NOVEMBER 28, THURSDAY

MISSIONARY CHILD IN INDIA, IDENTITY 1

One of the first things I realize when I try to sort out my tribal identity is that I didn’t become a liberal by conviction.  I may be convinced that I am absolutely right to be a liberal, but the way that I became a liberal was because my parents were liberal, I simply fit into my parent’s beliefs as much as I could understand them as they fit into their parent’s beliefs.  My mother, an Illinois farm girl, married my father and fit into his more liberal beliefs.  I am no more a liberal by choice than I am white or male or American by choice.  I am all these things by accident or chance.

But one of my tribes, through which I gained my identity, was by growing up as the child of agricultural missionaries in India and by going to an American missionary boarding school in the lower Himalaya mountains, 

Woodstock School.  From the age of nine through high school I spent nine months a year away from home except for the time when my mother would leave the hot plains of north India and come to a missionary owned mountain cottage and take me out of boarding for three or four months.  During those 9 months I would only see my father for a brief 10 day summer vacation when we would go hiking or traveling.  My identity was formed by living with children from many nations in dormitories, often twenty beds in a large room in the lower years.  We were an expat community that was embedded in India but were mostly not Indians and certainly outsiders.  We felt comfortable in India but didn’t feel we belonged there and when we graduated from high school didn’t think we would ever come back.  Woodstock was a magical community isolated in space in time.  My class has kept in touch with each other over these sixty years.  I went to a Woodstock reunion in Estes Park this last June.  

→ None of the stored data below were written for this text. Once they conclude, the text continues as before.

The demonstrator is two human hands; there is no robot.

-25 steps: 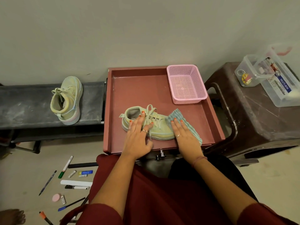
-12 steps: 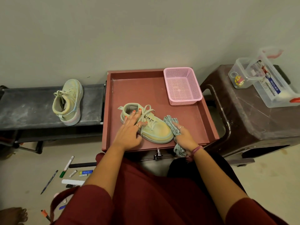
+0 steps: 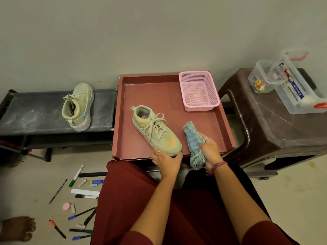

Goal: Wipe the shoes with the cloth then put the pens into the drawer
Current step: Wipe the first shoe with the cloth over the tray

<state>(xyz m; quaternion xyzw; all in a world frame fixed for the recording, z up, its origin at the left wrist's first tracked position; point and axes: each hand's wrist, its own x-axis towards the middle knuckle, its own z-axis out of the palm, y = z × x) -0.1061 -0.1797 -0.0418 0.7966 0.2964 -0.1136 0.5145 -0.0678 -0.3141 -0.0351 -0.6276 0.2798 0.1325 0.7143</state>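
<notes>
A pale green laced shoe (image 3: 155, 129) lies in the open red drawer (image 3: 159, 89), its toe toward the drawer's front edge. My left hand (image 3: 166, 160) grips that toe from the front. My right hand (image 3: 209, 150) holds a bunched blue-green cloth (image 3: 193, 142) just right of the shoe, apart from it. The second shoe (image 3: 78, 106) stands on the dark bench at the left. Several pens and markers (image 3: 83, 193) lie scattered on the floor at lower left.
A pink mesh basket (image 3: 198, 91) sits in the drawer's back right corner. A brown plastic stool (image 3: 276, 124) on the right carries clear boxes (image 3: 292, 85). A bare foot (image 3: 17, 227) shows at the lower left corner. The dark bench (image 3: 35, 114) adjoins the drawer.
My left hand slid from the shoe's laces down to its toe, and the shoe turned toe-first toward me. My right hand gathered the flat cloth into a bunch and drew it off the shoe.
</notes>
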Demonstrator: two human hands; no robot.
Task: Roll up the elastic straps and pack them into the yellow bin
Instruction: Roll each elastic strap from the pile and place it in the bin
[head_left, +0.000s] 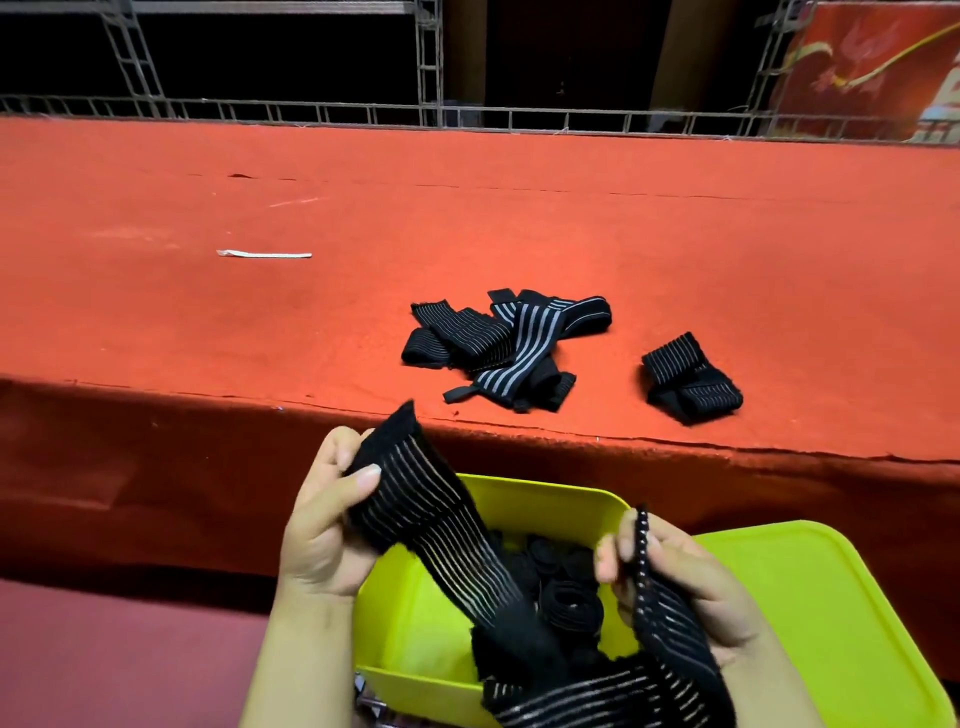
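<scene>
I see one head-worn view, looking forward and down, close over the lime-yellow plastic bin (561, 506), facing the red felt-covered table (467, 218).

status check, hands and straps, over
Left hand and right hand grip black striped elastic strap, unrolled. Yellow plastic bin holds rolled straps. Nothing blocking.

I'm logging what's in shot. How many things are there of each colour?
Black: 4 (strap in hands, strap pile, folded strap, rolled straps in bin)
Yellow: 2 (bin, lid)
White: 1 (strip)
Total: 7
</scene>
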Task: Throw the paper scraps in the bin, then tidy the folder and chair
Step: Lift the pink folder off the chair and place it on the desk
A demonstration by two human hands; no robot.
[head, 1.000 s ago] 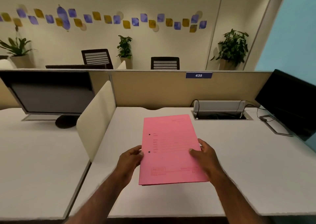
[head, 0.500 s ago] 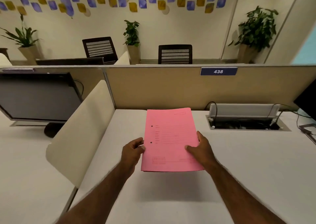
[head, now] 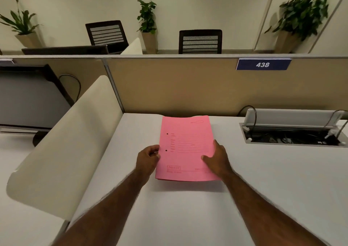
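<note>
A pink paper folder with printed lines and two punched holes is held over the white desk, its far edge close to the beige partition. My left hand grips its left edge near the lower hole. My right hand holds its right edge with the thumb on top. The folder's near edge casts a shadow on the desk. No paper scraps, bin or my own chair are in view.
A cream curved divider borders the desk on the left, with a monitor beyond it. An open cable tray sits at the right rear. The beige partition carries a sign 438. Two black chairs and potted plants stand behind.
Both hands have carried the folder forward toward the partition and lower toward the desk. My view has moved closer and tilted down; the right monitor has left the frame.
</note>
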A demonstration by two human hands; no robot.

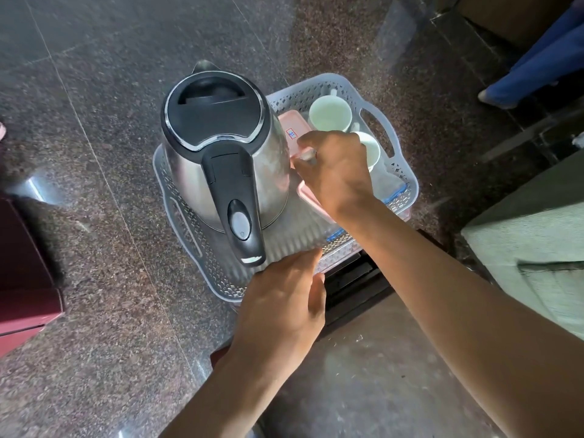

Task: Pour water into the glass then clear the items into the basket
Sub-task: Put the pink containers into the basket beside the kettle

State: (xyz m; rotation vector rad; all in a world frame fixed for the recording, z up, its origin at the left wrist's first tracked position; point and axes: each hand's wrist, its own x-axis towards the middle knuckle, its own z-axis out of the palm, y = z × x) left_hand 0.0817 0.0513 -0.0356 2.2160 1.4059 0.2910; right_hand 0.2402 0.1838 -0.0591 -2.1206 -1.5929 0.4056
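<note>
A pale grey perforated basket (406, 181) sits on the speckled stone counter. A steel kettle (221, 153) with a black lid and handle stands in its left half. The right half holds two white cups (328, 113) (373, 150), pink lidded boxes (292, 121) and a clear box with blue seals (392, 191). My right hand (335, 172) reaches into the basket over the pink boxes, thumb and forefinger pinched on a small shiny item that I cannot identify. My left hand (284, 301) lies palm down at the basket's near rim, fingertips touching it. No glass is clearly visible.
A dark red box (25, 279) stands at the left edge. The counter's edge drops to a dark floor at the lower right, beside a grey-green cushioned seat (537, 248). Someone's blue trouser leg (537, 67) shows at the upper right.
</note>
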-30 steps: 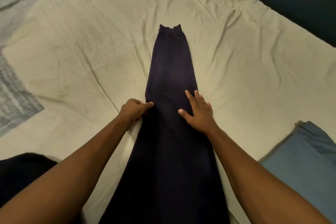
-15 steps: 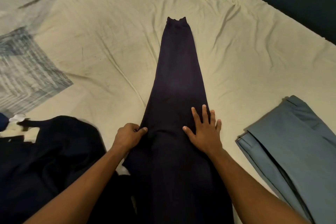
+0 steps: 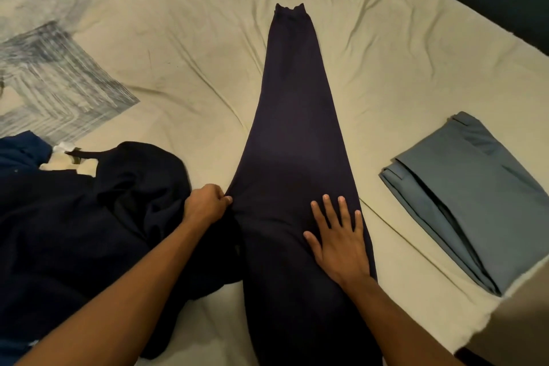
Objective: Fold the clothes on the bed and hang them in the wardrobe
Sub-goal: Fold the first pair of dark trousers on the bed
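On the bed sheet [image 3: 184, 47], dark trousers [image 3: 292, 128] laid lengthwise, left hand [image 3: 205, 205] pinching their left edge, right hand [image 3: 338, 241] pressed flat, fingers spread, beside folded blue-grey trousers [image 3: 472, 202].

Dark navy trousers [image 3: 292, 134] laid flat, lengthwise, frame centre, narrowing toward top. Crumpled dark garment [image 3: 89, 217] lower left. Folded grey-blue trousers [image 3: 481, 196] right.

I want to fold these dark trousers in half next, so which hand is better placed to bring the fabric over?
Probably the left hand: its fingers already pinch the edge of the dark trousers, so it could lift and carry. The right hand lies flat with spread fingers on the cloth, better suited to holding it down.
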`<state>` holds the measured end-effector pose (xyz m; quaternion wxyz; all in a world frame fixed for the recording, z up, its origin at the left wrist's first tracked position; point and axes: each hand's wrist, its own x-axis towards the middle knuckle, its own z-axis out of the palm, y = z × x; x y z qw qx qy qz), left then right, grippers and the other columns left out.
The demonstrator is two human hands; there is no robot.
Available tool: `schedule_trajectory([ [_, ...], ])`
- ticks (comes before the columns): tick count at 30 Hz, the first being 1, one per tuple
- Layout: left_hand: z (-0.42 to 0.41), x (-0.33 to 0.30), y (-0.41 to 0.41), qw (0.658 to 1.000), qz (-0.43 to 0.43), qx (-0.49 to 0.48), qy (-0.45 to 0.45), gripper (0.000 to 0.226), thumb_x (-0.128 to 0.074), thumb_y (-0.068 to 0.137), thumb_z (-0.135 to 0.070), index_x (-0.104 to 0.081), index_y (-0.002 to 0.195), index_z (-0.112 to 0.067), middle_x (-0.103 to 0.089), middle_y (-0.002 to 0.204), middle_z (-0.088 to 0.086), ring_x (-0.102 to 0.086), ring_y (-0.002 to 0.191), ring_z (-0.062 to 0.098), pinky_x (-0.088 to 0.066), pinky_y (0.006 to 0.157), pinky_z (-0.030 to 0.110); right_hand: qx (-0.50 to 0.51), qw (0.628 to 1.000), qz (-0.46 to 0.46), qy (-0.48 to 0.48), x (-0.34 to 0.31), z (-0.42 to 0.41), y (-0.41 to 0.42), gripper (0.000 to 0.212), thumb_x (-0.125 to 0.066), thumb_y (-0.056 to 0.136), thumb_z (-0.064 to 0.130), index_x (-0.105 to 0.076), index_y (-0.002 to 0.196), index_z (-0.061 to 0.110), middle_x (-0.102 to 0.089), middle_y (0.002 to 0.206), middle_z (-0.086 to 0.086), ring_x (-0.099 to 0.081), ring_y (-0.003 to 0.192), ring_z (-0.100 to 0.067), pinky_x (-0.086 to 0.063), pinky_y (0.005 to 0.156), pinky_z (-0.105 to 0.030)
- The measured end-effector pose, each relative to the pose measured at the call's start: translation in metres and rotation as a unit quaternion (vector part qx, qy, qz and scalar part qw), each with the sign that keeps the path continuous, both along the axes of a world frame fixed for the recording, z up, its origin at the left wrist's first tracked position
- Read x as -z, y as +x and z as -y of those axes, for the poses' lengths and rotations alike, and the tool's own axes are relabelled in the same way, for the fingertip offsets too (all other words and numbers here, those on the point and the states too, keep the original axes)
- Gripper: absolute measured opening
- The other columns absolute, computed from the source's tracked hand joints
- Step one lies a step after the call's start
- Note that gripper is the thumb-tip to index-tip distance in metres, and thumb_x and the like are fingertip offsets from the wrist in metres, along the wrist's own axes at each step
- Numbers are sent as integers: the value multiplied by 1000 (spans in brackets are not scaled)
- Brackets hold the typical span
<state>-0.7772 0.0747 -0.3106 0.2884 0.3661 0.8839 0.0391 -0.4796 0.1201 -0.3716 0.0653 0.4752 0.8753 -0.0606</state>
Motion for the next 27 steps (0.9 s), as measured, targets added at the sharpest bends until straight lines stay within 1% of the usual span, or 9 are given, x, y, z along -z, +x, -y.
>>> schedule_trajectory([
  [3,8,-6,28,979,-156,77,105,25,-59,93,-27,-56,113,-12,-59,117,11,-56,106,32,-49,85,46,11,1000,7,-7,-8,11,1,73,-15,98,68,-14,159,28,-11,167,-4,-5,153,-36,-14,118,-64],
  [6,24,-6,76,937,-156,242,197,53,-57,92,-41,-48,138,-15,-43,147,12,-43,133,35,-39,102,52,-9,1000,-4,-14,-14,29,0,76,-21,96,69,-14,159,28,-7,168,-5,-6,152,-38,-12,116,-67],
  [8,46,5,95,926,-118,348,82,84,-36,91,-69,-18,158,-23,-11,166,11,-13,152,32,-17,119,55,-33,999,-6,-22,-14,45,6,75,-20,96,70,-15,159,30,-7,168,-3,-8,153,-37,-14,116,-67],
  [10,71,17,89,926,-119,356,-24,118,-1,66,-96,8,159,-25,12,167,9,9,154,29,0,121,54,-29,999,0,-31,-11,59,20,76,-16,95,74,-13,159,32,-5,168,-1,-4,153,-34,-10,117,-66],
  [12,88,27,75,932,-130,334,-52,139,20,41,-101,18,157,-24,22,164,11,18,152,29,7,120,53,-19,999,10,-36,-9,65,35,79,-14,94,78,-9,159,33,-1,168,1,3,154,-32,-4,117,-64],
  [14,92,28,68,931,-129,332,-75,141,21,37,-101,23,155,-23,27,163,12,22,151,30,9,120,53,-14,999,14,-40,-10,69,47,81,-13,93,79,-8,159,34,0,168,1,6,153,-33,-5,118,-63],
  [17,91,21,73,929,-138,328,-97,130,-4,56,-101,23,155,-22,26,162,15,21,151,32,8,121,54,-10,998,11,-59,-16,77,60,81,-13,92,80,-5,159,35,2,168,2,8,153,-33,-6,119,-64],
  [23,125,17,117,897,-122,408,118,101,-14,83,-90,-5,161,-26,3,167,11,0,154,30,-7,122,59,-57,997,8,-50,-29,92,83,74,-16,97,72,-4,160,34,-1,168,1,3,154,-32,-11,119,-62],
  [27,164,35,154,885,-82,452,79,105,-24,80,-93,-10,160,-28,-4,167,13,-4,154,33,-5,118,57,-107,992,20,-71,-28,107,97,71,-11,98,70,0,159,36,6,168,4,8,154,-28,-10,121,-60],
])
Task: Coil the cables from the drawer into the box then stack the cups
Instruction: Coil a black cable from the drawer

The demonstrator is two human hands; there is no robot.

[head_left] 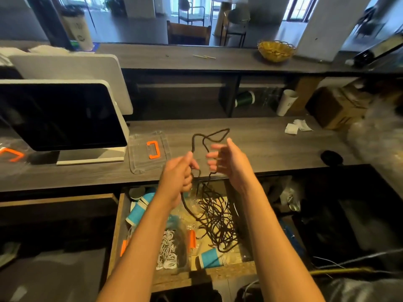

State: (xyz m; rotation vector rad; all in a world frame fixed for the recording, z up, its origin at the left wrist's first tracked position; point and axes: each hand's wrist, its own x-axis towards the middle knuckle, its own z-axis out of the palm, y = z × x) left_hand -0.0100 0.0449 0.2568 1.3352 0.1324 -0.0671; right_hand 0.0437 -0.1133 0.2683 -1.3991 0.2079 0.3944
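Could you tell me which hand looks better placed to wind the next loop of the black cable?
Probably the right hand: its fingers look open beside the raised loop, while the left hand grips the black cable.

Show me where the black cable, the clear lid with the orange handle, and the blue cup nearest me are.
black cable (214, 221): head view, tangled part in the drawer.
clear lid (139, 159): head view, bare plastic left of the orange handle.
blue cup (210, 257): head view, its blue side.

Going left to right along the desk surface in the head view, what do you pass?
Orange clip → monitor → clear box lid with orange handle → black cable loop held up by both hands → crumpled white paper → black round object.
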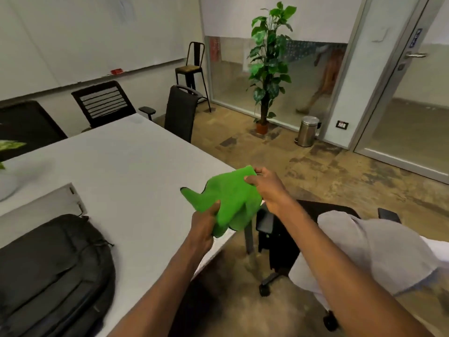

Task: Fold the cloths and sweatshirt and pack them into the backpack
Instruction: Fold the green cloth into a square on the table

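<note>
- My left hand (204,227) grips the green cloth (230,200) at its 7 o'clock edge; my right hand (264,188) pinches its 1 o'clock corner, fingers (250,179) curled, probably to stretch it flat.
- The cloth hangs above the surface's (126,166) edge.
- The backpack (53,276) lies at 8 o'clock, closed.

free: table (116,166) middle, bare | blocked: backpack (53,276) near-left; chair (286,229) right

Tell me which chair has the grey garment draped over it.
The black office chair nearest the right hand; the grey garment covers it. The others are bare.
</note>
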Demonstrator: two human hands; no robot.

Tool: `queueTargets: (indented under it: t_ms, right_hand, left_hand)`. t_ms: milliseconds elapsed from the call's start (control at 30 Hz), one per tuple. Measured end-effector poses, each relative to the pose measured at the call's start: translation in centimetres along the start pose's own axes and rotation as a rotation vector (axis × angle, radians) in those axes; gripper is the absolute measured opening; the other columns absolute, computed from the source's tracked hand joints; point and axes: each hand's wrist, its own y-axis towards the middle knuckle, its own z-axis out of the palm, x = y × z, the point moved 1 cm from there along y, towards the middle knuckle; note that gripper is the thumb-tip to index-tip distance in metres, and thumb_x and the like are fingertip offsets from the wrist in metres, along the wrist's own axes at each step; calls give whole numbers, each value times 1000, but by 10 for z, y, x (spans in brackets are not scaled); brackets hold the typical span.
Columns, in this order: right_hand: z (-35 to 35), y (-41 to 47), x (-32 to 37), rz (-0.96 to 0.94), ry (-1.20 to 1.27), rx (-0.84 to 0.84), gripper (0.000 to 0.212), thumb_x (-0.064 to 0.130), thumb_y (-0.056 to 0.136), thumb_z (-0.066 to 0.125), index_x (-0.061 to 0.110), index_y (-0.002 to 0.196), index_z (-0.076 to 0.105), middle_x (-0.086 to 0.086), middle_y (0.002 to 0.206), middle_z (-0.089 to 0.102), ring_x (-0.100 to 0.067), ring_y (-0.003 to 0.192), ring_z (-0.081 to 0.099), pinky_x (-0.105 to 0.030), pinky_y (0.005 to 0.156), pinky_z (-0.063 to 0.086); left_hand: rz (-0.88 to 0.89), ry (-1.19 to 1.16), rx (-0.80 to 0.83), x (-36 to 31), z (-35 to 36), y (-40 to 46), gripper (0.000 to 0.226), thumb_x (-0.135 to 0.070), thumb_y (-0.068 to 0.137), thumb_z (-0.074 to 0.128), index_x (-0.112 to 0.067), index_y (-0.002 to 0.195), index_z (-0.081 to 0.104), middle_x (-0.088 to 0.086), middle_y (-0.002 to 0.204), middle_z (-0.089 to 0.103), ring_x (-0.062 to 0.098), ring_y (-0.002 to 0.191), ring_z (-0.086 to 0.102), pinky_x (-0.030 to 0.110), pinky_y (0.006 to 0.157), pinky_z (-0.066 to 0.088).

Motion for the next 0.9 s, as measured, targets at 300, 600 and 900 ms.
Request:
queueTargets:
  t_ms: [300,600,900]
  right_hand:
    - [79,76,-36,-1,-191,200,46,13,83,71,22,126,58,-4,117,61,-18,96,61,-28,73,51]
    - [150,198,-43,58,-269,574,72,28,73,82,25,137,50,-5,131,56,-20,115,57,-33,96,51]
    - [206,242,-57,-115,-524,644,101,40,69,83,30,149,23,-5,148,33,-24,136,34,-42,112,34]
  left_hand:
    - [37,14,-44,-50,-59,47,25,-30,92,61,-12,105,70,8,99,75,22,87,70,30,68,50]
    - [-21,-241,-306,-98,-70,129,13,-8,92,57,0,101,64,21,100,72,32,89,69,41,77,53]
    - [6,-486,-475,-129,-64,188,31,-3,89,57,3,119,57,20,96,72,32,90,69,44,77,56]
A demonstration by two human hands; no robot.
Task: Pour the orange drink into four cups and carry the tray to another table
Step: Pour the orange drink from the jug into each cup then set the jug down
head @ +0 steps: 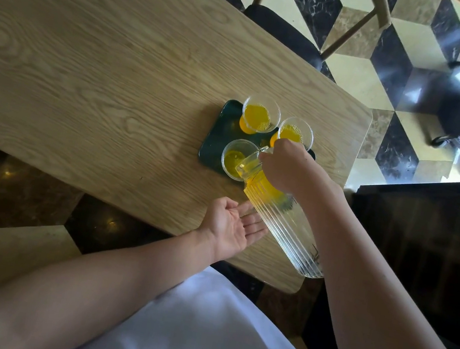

It was a nondenominational Christian school.  We had prayer in school and scripture classes three times a week and many of us had Christian Endeavor meetings on Sunday evenings.  Some of the students were from very conservative denominations and therefore we didn’t have dances or learn how to dance.  

Square dancing and roller skating parties were all acceptable.  We also didn’t have movies on campus because some denominations thought they were a sin, or course we didn’t smoke or drink.  Presbyterians were liberal, Mennonites were conservative but being quite different didn’t seem to matter at all.  We were all good friends, didn’t feel we were threatened by anything or missing out on anything.  We had a great time.

But the point of this was that this part of my identity, shared by very few Americans, is still a major part of my life.  Certainly, with students from all over the world we are open to all forms of cultures and religions and of course were liberal.  Our experience liberalized us.